The Advanced Fiction Writing E-zine

"Fiction Writing = Organization + Craft + Marketing"

The Advanced Fiction Writing E-zine

Publisher: Randy Ingermanson ("the Snowflake guy")
Motto: "A Vision for Excellence"
Date: October 1, 2013
Issue: Volume 9, Number 10
Personal Site:
Circulation: 6206 writers, each of them creating a Heartbreaking Work of Staggering Genius.
"Fiction Writing = Organization + Craft + Marketing"

What's in This Issue

1) Welcome to the Advanced Fiction Writing E-zine! 
2) Organization: Why Word Count Matters
3) CraftDon’t Waste Your Disasters
4) MarketingAre Author Web Sites Worth It?
5) What's New At 
6) Randy Recommends . . .
7) Steal This E-zine! 
8) Reprint Rights

1) Welcome to the Advanced Fiction Writing E-zine!

Those of you who have joined in the past month (436 of you signed up in September), welcome to my e-zine!
If you missed a back issue, remember that all previous issues are archived on my web site at:


2) Organization: Why Word Count Matters


I’ve noticed an interesting fact about my successful novelist friends. 
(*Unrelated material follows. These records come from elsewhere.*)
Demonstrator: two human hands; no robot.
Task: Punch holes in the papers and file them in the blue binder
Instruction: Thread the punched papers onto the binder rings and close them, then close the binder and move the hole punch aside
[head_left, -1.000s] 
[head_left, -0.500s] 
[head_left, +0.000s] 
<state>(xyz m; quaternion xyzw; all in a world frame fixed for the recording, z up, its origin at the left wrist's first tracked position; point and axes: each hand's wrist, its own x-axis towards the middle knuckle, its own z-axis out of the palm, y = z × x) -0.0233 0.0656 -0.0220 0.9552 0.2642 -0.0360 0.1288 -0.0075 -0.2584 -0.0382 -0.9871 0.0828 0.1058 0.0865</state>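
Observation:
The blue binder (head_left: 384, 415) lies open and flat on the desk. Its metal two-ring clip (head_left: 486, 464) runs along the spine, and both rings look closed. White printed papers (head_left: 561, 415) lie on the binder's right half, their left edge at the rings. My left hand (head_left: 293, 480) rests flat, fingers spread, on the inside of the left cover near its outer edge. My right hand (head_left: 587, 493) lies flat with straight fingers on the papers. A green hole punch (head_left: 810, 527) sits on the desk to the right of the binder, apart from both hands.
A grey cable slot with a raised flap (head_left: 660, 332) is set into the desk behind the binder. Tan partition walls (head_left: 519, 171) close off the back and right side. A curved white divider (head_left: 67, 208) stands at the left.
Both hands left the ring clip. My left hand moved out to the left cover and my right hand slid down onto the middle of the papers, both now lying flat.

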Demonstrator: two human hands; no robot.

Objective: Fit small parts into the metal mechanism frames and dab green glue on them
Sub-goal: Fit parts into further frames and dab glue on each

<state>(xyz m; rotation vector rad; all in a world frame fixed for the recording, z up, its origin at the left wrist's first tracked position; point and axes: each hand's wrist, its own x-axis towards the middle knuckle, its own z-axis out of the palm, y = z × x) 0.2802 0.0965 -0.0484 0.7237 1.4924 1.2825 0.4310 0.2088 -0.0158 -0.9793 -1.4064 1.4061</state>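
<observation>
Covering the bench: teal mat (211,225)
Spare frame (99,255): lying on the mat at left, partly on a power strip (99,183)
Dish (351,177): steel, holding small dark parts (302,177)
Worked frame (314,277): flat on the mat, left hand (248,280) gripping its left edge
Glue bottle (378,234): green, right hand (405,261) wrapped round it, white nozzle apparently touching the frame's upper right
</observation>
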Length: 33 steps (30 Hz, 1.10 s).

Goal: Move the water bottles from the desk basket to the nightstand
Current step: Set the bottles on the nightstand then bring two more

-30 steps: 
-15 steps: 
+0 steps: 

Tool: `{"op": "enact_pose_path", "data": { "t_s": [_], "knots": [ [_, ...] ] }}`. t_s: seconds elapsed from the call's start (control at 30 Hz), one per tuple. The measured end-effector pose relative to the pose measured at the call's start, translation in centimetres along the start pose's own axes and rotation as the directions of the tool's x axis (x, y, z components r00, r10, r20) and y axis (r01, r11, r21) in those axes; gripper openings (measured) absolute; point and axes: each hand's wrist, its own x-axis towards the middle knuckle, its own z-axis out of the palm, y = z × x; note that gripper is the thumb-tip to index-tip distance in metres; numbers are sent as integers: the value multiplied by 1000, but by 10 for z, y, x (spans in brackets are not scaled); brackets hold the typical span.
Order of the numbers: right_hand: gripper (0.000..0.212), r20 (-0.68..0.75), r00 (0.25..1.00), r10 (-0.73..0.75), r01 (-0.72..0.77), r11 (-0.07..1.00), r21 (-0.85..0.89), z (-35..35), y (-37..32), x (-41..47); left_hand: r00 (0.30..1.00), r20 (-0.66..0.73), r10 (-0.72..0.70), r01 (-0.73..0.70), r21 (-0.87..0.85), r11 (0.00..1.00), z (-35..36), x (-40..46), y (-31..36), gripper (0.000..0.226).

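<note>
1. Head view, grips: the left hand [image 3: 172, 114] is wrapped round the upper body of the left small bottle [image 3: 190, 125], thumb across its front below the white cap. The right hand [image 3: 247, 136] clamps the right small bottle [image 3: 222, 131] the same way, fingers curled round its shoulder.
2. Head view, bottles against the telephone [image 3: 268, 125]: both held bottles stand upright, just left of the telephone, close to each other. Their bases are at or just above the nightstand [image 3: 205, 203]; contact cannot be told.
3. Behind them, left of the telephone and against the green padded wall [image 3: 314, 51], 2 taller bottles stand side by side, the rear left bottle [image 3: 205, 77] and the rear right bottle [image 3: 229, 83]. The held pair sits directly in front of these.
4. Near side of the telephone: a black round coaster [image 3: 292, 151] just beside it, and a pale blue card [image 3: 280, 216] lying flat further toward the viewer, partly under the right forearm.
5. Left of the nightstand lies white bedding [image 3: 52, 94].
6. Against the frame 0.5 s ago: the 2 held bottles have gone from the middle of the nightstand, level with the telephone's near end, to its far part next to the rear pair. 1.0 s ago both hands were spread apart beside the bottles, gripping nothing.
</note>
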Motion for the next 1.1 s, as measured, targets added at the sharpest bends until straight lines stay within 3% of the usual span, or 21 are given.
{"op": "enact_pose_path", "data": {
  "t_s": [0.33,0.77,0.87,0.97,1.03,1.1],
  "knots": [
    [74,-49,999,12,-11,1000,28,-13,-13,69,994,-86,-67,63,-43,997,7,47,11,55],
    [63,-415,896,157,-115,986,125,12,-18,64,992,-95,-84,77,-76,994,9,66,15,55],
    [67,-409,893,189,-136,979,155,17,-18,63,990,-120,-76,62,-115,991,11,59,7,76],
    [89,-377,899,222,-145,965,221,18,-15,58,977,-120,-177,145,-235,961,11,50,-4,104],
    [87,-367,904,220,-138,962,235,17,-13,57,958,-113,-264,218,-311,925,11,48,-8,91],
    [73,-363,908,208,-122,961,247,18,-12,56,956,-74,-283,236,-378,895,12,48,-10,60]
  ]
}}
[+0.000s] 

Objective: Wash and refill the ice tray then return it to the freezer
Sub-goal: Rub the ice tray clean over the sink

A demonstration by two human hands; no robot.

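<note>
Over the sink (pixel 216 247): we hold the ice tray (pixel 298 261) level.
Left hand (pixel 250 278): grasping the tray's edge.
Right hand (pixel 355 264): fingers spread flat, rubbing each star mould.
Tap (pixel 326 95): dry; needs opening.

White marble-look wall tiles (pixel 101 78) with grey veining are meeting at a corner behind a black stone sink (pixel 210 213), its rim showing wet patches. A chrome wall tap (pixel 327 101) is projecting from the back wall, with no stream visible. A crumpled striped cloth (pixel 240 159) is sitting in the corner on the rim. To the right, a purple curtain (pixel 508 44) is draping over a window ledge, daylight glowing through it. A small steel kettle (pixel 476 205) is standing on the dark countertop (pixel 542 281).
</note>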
Word count matters to them. A lot. 


They may have a daily word count quota or a weekly quota. But they have a target. 


When you have a target, you have a chance of hitting it. If you don’t have a target, you’re guaranteed not to hit it.


Word count matters because that’s what gets you to the finish line of your novel. 


You can have all sort of amazing plot twists for your story. You can have brilliant characters. Snappy dialogue. A dazzling theme.


None of those will do you any good unless you get them on the page. As words.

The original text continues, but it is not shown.